**Exercise instructions**
Your answer should consist of the lines in the listing that hold "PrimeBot".

**Record extracts**
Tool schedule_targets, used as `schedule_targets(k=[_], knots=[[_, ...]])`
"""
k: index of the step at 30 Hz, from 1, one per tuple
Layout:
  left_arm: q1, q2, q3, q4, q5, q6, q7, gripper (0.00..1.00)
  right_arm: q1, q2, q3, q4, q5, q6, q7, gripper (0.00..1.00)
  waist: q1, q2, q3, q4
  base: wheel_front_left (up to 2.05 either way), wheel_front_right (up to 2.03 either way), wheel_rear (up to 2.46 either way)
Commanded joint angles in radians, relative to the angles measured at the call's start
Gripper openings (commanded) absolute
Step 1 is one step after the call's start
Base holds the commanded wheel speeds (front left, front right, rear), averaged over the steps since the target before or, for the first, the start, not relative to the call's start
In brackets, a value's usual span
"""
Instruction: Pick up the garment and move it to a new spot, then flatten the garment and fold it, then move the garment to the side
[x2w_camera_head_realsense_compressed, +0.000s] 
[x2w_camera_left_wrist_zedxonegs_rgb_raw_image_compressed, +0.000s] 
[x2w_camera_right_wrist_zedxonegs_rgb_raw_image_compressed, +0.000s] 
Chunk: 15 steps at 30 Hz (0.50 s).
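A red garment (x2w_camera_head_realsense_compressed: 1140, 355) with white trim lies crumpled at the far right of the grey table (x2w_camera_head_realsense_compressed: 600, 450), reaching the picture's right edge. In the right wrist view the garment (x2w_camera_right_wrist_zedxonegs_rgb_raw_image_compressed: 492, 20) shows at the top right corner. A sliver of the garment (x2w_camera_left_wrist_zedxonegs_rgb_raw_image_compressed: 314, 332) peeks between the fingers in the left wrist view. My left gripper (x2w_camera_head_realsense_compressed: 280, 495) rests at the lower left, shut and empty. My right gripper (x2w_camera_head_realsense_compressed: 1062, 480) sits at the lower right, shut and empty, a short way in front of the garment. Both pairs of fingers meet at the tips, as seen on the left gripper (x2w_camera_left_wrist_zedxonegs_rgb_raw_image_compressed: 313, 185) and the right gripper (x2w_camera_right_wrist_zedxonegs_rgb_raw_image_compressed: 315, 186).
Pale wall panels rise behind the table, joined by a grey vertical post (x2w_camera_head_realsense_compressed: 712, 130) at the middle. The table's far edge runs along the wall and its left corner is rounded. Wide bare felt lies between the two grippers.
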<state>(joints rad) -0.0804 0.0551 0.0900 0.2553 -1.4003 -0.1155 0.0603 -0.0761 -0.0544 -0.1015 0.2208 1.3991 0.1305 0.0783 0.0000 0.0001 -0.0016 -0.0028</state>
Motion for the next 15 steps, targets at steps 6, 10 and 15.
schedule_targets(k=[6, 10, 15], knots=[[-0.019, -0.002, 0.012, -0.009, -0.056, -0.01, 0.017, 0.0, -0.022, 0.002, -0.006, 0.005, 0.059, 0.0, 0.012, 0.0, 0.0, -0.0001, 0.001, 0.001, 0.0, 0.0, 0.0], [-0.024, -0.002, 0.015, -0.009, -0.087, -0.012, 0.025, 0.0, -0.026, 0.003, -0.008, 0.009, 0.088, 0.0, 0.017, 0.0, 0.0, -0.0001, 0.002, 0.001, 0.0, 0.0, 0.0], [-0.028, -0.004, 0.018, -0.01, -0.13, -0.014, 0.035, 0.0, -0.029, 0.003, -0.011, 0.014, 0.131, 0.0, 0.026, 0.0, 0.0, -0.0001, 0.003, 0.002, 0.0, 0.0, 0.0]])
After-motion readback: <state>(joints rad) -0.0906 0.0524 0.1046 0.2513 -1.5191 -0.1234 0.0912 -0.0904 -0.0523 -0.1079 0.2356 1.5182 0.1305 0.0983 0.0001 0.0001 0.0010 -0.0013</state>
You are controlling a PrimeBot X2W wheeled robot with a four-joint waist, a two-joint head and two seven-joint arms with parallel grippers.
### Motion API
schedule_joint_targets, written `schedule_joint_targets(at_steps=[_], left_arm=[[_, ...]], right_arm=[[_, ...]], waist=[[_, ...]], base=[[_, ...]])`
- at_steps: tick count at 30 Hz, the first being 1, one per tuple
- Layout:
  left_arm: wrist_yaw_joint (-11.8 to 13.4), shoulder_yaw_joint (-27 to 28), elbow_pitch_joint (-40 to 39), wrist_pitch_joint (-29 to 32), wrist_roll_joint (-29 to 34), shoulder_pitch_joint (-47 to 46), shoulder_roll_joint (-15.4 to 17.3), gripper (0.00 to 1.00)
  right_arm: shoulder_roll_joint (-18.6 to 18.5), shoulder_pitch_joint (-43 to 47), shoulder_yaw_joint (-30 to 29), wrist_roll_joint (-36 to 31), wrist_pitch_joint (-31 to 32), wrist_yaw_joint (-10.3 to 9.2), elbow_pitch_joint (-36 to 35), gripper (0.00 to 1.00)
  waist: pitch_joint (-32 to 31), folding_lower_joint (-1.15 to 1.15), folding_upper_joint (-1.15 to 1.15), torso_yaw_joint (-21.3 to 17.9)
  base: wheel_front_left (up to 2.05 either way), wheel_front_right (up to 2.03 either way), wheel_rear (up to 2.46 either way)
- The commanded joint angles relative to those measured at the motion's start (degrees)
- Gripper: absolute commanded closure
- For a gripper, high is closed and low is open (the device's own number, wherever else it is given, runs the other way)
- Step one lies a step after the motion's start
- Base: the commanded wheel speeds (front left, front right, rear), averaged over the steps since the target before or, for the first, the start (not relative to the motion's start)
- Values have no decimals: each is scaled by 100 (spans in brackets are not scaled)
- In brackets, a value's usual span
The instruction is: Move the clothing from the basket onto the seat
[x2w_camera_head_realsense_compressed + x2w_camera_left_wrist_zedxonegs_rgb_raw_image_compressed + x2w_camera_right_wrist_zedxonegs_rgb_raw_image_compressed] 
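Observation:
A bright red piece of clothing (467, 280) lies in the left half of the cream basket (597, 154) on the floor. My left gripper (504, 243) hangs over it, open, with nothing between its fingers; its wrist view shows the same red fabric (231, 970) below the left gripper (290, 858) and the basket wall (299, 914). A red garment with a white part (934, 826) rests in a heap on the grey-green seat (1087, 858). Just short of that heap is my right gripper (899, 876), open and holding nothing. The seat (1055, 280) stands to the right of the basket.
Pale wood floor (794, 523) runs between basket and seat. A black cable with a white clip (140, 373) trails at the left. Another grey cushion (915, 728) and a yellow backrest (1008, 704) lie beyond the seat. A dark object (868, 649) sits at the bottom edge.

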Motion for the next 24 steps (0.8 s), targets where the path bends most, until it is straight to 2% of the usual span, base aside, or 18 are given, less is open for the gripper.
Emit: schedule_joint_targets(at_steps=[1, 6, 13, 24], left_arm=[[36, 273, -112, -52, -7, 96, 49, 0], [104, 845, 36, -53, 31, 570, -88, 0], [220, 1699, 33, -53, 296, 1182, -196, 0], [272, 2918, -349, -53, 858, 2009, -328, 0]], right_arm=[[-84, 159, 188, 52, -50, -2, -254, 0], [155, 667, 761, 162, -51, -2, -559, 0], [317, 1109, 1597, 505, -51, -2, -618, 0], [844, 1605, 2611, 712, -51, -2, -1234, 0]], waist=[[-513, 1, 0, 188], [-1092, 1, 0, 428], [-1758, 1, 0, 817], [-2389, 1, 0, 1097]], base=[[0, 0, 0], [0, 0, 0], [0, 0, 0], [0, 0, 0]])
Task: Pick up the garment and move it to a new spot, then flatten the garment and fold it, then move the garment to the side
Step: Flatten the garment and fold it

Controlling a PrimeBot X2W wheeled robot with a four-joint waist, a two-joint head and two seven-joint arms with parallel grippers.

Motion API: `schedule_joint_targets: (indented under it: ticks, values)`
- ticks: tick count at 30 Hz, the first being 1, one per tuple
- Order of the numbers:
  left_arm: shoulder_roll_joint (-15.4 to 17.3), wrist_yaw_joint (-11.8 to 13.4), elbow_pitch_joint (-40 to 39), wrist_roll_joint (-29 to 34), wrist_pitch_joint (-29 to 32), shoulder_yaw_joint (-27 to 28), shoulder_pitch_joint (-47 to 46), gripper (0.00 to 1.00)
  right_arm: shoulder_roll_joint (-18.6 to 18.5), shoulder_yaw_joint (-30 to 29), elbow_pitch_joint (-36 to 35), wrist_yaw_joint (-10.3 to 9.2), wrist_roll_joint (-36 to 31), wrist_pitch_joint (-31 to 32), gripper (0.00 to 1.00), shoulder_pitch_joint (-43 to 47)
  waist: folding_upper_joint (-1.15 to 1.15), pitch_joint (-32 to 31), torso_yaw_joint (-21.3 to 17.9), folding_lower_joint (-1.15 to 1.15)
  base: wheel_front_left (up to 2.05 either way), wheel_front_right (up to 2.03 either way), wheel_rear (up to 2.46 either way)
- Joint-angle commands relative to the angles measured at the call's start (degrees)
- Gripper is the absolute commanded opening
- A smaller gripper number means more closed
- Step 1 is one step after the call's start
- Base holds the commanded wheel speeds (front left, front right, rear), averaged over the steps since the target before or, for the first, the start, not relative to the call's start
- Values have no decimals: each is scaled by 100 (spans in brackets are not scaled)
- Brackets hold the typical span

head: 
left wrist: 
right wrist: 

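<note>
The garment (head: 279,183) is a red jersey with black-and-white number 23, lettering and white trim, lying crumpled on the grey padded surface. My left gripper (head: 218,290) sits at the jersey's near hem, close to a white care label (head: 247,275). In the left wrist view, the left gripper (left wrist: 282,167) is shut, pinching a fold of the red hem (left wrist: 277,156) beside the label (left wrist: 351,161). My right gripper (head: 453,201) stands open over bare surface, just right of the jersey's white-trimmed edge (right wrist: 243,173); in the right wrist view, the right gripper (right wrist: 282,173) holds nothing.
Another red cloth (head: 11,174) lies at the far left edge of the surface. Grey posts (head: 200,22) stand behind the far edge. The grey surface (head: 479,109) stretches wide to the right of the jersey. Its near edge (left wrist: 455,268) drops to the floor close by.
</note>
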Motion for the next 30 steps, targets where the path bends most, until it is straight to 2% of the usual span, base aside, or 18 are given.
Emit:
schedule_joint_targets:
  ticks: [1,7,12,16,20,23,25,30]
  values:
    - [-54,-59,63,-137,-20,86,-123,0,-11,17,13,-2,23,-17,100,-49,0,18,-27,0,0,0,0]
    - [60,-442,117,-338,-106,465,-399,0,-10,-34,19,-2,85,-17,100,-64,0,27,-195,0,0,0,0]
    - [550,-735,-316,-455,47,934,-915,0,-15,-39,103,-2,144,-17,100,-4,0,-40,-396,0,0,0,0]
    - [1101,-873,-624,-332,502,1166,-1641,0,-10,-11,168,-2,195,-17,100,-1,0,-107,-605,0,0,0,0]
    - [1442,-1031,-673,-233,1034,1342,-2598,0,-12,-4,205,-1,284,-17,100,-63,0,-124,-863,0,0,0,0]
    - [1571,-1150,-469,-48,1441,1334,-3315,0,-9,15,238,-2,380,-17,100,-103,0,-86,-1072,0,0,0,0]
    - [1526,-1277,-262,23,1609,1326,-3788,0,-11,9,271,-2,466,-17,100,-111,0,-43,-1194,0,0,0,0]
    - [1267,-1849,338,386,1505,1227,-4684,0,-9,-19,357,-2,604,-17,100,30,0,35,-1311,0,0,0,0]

**Exercise result**
You are controlling a PrimeBot X2W wheeled robot with a four-joint waist, a two-joint head and two seven-joint arms with parallel grippers.
Controlling a PrimeBot X2W wheeled robot with a four-joint waist, a two-joint head and two seven-joint arms with parallel grippers.

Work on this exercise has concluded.